Qual a razão desse isolamento? Carlos Henrique viveu grandes histórias, mas quer distância do ambiente do futebol, onde passou pelo menos 18 anos de sua vida, desde a geração de ouro da Desportiva, formada em 1977-78 e que veio a resultar num dos melhores times profissionais de Jardim América, que obteve sua melhor campanha em Brasileiros em 1980, ano em que o Flamengo obteve seu primeiro título nacional.


“Eu quero distância do futebol, Caldas, porque o futebol é muito triste. Vivem tentando falar comigo, mas o máximo que fiz foi falar a uma rádio de Londrina há uns 10 anos. Não falo de futebol, não falo com jornalistas. Quero ficar longe”, disse Carlos Henrique, em meio a quase duas horas de conversa telefônica. Mas por que Carlos Henrique aceitou falar comigo? Qual foi o gatilho? 


Carlos Henrique deixou os gramados aos 36 anos, no Sport Boys, de El Callao, uma província peruana na região metropolitana de Lima, time que ajudou a conquistar o título da segunda divisão e subir para a primeira, onde conquistou, em 1984, o último de seus seis campeonatos peruanos. 


Sua importância para o time peruano é representada pela foto que decora, em tamanho gigante, a sede do clube, e que ilustra essa reportagem no mês em que completo 46 anos de profissão, iniciada quando eu tinha apenas 14 anos e morava em Alegre. Foi com 14 anos também que Carlos Henrique começou a trabalhar na Fábrica de Cimento Ouro Branco, da Nassau, em Cachoeiro. 


“Sou mais conhecido no Peru, onde vivi por 15 anos, do que no Brasil”, diz Carlos Henrique, misturando português e espanhol, resultado de mais da metade de sua vida vivida entre países de língua “hespanica” e no estado norte-americano.


Mas por que isso aconteceu? O que houve em sua passagem pelo Flamengo e por que, no auge da forma física, deixou o clube? Ele poderia estar na mágica Seleção Brasileira que encantou o mundo em 1986, mas por que, explodindo no Palmeiras, deixou de ser convocado para a Seleção Brasileira por Telê Santana?


Carlos Henrique jogou no Flamengo de Zico, campeão brasileiro de 1980; no América do Rio; no Palmeiras, em 1983 e 1984, ao lado de outros craques como goleiro João Marcos, o zagueiro Luiz Pereira, o meia Batista e o atacante Jorginho; no Londrina, onde tornou-se um dos jogadores mais importantes da história do clube; no Atlético Paranaense, no Uberlândia e no Criciúma, seu último clube no Brasil.

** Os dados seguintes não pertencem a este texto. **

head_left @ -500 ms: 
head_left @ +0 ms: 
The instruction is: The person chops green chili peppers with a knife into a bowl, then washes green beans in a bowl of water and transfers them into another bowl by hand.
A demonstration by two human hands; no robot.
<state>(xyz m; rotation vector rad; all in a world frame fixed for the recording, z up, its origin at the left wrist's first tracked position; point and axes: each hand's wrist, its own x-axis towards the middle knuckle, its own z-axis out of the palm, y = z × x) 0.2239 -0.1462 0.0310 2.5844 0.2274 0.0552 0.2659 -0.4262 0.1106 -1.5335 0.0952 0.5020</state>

Antes de “explodir” no Sport Boys, jogou no Cerro Porteño, do Paraguai, e no Barcelona de Guayaquil, Equador, para onde foi levado pelo então técnico Edu Coimbra, irmão de Zico. Nessa época, viveu uma curiosa história com o Galinho de Quintino.

 


Carlos Henrique vive com estilo, como próspero empresário nos Estados Unidos


As histórias desse capixaba, que pouco é lembrado não apenas no seu Estado, mas no próprio futebol brasileiro, e que “sumiu do mapa”, como ele vive e o que faz nos Estados Unidos, seus planos para o futuro e a razão de considerar triste o futebol, que tantos dizem ser “a alegria do povo” e que, talvez por isso, usa o “não lembrar” como mecanismo de defesa... 


Eu prometo contar, não apenas isso, mas também que existe uma coisa que Carlos Henrique não se esquece: de suas origens e de quem o ajudou nos primeiros anos de sua vida e de sua carreira. Tudo nesta série de reportagens, a partir de hoje, todos os sábados e quartas-feiras, na “Folha do Espírito Santo”.
Então, até quarta.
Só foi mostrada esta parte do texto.